= Sitting volleyball classification =

Disability sport classification system

Sitting volleyball classification is the classification system for sitting volleyball. Only people with lower leg paralysis or lower leg extremity amputations are eligible to compete.
The sport is governed by World Paravolley formerly known as World Organization Volleyball for Disabled (WOVD).

==Definition==

The 1998 USA Paralympic men's sitting volleyball team

Sitting volleyball allows for multiple classifications but players effectively play in one class, with eligibility for the sport limited to people with lower leg paralysis or lower leg extremity amputations. This sport has rules that were designed specifically for people with disabilities in mind. Classifications for this sport are based on functional mobility. In total there are three types of classification, whereby only two are eligible to play at international competitions. They are, Disabled (D class), Minimally Disabled (MD), and Abled-Bodied (AB), where the latter is ineligible to play.

==Governance==
The sport's classification process is governed by the World Organization Volleyball for the Disabled.

== History ==
By the early 1990s, sitting volleyball classification had moved away from medical based system to a functional classification system. Because of issues in objectively identifying functionality that plagued the post Barcelona Games, the IPC unveiled plans to develop a new classification system in 2003. This classification system went into effect in 2007, and defined ten different disability types that were eligible to participate on the Paralympic level. It required that classification be sport specific, and served two roles. The first was that it determined eligibility to participate in the sport and that it created specific groups of sportspeople who were eligible to participate and in which class. The IPC left it up to International Federations to develop their own classification systems within this framework, with the specification that their classification systems use an evidence based approach developed through research.

==Eligibility==
People with physical disabilities are eligible to compete in this sport. In competitions that are non-sanctioned, such as national cup and league matches, people without disabilities may compete.

==Process==
At the 1996 Summer Paralympics, on the spot classification required that classifiers have access to medical equipment like Snellen charts, reflex hammers, and goniometers to properly classify competitors.

For Australian competitors in this sport, the sport is not supported by the Australian Paralympic Committee. There are three types of classification available for Australian competitors: Provisional, national and international. The first is for club level competitions, the second for state and national competitions, and the third for international competitions.

==At the Paralympic Games==
At the 1992 Summer Paralympics, two types of volleyball were played including sitting and amputee, with classification being run through ISOD. At the 2000 Summer Paralympics, 26 assessments were conducted at the Games. This resulted in 1 class change.
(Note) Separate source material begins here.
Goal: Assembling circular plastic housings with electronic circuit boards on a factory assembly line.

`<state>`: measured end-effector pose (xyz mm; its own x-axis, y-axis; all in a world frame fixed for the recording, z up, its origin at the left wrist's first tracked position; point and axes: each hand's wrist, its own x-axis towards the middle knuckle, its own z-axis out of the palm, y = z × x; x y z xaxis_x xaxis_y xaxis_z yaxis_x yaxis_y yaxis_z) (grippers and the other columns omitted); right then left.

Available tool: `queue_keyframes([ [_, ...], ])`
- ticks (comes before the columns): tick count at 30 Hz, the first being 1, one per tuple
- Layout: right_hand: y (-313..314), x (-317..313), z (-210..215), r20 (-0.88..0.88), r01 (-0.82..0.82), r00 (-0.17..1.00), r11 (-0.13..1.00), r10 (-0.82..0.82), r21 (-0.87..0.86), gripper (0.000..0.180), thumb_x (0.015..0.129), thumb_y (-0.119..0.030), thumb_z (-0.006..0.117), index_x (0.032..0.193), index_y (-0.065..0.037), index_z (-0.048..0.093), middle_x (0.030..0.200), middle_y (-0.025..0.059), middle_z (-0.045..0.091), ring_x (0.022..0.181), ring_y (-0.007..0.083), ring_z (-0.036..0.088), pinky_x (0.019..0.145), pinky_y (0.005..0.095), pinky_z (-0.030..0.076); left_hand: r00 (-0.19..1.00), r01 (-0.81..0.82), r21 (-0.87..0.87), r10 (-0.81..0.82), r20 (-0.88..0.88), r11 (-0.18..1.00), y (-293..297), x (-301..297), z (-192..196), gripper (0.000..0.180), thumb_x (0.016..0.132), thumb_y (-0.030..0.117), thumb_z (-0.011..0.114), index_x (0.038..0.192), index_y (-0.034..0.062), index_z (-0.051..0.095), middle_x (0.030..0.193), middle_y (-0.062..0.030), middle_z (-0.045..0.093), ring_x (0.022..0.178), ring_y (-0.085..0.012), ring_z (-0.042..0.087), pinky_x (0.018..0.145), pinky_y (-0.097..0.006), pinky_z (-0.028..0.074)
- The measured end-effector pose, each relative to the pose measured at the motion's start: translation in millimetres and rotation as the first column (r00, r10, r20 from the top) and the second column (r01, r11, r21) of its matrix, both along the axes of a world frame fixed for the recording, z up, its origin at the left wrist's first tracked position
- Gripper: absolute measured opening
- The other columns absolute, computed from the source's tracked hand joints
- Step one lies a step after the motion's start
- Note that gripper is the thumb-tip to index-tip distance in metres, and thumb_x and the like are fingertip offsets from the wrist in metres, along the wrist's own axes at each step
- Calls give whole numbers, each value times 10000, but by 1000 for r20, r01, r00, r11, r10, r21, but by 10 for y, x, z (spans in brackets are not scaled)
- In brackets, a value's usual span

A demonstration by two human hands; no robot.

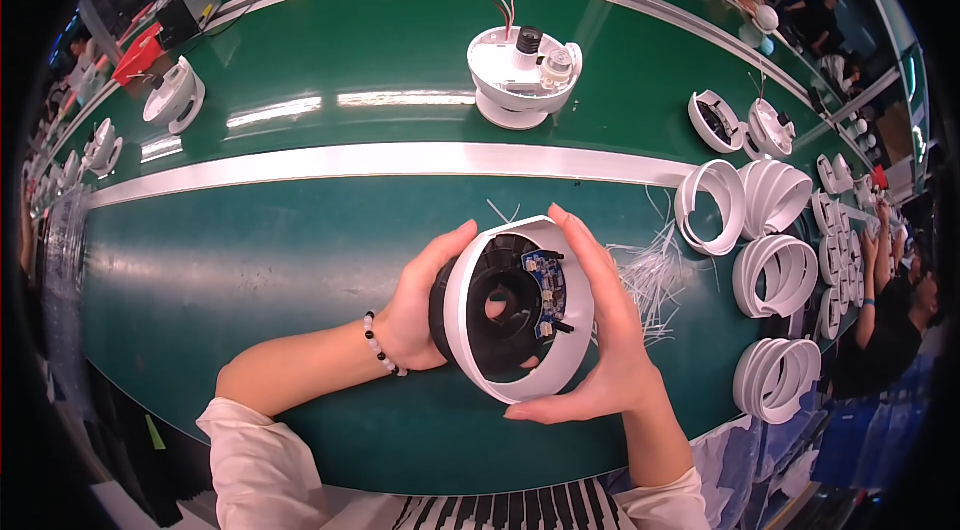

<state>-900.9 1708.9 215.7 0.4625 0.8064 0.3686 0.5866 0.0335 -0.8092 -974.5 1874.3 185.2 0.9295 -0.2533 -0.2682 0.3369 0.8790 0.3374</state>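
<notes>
Between my hands, above the green work table [300, 300], is a white plastic ring housing [575, 350] with a black round inner part [480, 330] inside it. A small blue circuit board [550, 292] with two black posts sits at the inner right side. My left hand [415, 305] wraps the black part from the left, its thumb on the upper edge; some of its fingers are hidden behind. My right hand [610, 340] curves round the white ring from the right, with fingers at the top and bottom of the rim.
Thin white strips [650, 280] lie heaped right of my hands. Stacked white rings [775, 275] line the table's right side. Beyond a pale rail [400, 162], a white camera-like unit [525, 80] stands on the green belt [380, 50]. At far right a co-worker's arm [868, 280] reaches up.
</notes>
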Motion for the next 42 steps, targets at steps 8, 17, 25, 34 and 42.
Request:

For the 2016 Summer Paralympics in Rio, the International Paralympic Committee had a zero classification at the Games policy. This policy was put into place in 2014, with the goal of avoiding last minute changes in classes that would negatively impact athlete training preparations. All competitors needed to be internationally classified with their classification status confirmed prior to the Games, with exceptions to this policy being dealt with on a case-by-case basis. In case there was a need for classification or reclassification at the Games despite best efforts otherwise, sitting volleyball classification was scheduled for September 5 and September 6 at Riocentro-Pavilion 6. For sportspeople with physical or intellectual disabilities going through classification or reclassification in Rio, their in competition observation event is their first appearance in competition at the Games.

==Future==
Going forward, disability sport's major classification body, the International Paralympic Committee, is working on improving classification to be more of an evidence-based system as opposed to a performance-based system so as not to punish elite athletes whose performance makes them appear in a higher class alongside competitors who train less.